Data entries:
==*==
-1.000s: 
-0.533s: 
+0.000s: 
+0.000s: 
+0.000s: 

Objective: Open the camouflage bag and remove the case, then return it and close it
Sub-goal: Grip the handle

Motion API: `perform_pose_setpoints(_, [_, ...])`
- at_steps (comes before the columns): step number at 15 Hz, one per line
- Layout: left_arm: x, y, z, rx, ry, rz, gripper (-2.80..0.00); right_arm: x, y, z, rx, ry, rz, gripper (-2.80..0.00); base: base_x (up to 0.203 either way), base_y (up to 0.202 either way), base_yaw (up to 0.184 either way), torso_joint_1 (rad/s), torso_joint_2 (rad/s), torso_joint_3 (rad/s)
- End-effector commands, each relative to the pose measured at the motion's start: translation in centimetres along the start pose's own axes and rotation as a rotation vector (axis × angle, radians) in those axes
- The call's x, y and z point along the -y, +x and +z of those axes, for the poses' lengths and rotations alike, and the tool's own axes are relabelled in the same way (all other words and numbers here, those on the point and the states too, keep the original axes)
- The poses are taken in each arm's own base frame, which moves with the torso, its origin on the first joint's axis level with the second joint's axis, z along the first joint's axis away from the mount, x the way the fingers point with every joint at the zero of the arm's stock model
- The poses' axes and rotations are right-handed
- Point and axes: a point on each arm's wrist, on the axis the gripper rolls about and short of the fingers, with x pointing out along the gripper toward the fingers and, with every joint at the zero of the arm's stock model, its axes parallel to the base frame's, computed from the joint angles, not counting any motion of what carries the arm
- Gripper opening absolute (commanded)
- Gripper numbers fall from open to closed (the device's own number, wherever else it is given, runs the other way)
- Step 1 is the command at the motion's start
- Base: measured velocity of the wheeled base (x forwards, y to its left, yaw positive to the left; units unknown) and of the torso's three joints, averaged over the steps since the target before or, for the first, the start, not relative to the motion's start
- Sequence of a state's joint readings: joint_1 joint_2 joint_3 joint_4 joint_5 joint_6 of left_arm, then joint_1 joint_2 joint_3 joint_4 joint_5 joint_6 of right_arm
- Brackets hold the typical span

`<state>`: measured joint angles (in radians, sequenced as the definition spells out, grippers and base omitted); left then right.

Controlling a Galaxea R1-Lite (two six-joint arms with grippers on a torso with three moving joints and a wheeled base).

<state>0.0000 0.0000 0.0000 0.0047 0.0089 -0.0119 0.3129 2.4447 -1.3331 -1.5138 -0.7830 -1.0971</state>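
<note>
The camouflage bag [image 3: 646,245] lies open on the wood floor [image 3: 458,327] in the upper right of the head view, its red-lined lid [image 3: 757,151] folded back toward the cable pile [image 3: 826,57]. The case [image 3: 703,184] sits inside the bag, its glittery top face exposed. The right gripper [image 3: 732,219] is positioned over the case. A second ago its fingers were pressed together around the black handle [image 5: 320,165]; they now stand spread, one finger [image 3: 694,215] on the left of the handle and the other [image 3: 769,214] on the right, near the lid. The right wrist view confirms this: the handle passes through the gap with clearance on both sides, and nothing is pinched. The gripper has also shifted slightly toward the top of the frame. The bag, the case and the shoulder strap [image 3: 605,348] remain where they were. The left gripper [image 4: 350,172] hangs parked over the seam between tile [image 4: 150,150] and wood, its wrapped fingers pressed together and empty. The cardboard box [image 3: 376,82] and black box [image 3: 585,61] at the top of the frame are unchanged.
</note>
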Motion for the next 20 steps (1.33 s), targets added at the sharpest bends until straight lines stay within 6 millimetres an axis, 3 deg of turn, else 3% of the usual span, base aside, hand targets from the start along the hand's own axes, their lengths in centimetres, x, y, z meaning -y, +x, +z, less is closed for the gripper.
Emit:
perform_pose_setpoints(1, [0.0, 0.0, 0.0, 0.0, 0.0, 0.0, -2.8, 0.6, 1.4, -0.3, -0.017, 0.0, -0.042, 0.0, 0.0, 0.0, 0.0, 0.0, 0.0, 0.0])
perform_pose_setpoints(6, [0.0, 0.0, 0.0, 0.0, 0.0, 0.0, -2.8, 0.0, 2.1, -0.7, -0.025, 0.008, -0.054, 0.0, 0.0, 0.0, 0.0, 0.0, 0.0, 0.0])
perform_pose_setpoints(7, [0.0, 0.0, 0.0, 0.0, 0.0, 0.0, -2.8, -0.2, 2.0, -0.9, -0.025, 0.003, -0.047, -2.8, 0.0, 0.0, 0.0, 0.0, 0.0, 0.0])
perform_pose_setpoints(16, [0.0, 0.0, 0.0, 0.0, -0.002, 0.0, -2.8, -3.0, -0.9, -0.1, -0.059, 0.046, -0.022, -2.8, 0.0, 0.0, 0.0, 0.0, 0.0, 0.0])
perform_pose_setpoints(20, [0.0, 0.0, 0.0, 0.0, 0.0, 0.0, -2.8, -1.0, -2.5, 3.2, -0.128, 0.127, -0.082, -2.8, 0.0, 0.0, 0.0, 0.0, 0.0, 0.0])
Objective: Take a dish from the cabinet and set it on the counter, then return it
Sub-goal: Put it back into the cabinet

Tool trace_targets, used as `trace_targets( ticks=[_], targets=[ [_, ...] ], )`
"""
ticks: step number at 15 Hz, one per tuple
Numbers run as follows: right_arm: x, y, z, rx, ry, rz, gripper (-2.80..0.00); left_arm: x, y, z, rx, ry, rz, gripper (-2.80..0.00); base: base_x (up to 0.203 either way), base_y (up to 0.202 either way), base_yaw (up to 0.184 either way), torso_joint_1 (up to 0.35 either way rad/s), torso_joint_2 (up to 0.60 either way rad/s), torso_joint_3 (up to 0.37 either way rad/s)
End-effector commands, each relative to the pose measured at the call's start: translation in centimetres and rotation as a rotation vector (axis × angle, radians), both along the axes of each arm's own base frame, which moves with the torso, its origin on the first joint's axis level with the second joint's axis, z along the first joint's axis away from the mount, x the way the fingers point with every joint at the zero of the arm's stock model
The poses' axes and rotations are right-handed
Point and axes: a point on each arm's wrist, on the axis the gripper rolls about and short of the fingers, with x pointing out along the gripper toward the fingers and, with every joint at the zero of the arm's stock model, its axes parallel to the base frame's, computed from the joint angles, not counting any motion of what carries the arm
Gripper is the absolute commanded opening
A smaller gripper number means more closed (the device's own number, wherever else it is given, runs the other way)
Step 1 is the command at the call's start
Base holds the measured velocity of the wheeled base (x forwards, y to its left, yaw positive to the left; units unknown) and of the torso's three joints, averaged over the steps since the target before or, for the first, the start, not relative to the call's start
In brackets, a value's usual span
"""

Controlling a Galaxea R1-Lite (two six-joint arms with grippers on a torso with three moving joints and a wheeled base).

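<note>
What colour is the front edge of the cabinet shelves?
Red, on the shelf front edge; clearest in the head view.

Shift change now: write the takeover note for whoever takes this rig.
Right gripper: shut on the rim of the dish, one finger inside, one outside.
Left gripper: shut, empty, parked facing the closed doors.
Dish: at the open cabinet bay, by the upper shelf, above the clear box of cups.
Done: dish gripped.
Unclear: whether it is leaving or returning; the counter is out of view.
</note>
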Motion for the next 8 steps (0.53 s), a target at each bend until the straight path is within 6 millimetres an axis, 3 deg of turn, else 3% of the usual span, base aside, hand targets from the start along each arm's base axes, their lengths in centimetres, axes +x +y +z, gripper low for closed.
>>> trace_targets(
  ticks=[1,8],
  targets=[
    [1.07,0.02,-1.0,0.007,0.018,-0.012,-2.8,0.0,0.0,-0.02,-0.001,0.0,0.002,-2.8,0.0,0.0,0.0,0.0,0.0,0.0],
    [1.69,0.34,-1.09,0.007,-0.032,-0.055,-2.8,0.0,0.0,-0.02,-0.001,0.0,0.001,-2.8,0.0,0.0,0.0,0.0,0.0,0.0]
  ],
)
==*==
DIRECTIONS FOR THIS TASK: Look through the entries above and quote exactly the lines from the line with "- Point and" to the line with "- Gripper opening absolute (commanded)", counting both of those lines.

WRITTEN REPLY:
- Point and axes: a point on each arm's wrist, on the axis the gripper rolls about and short of the fingers, with x pointing out along the gripper toward the fingers and, with every joint at the zero of the arm's stock model, its axes parallel to the base frame's, computed from the joint angles, not counting any motion of what carries the arm
- Gripper opening absolute (commanded)

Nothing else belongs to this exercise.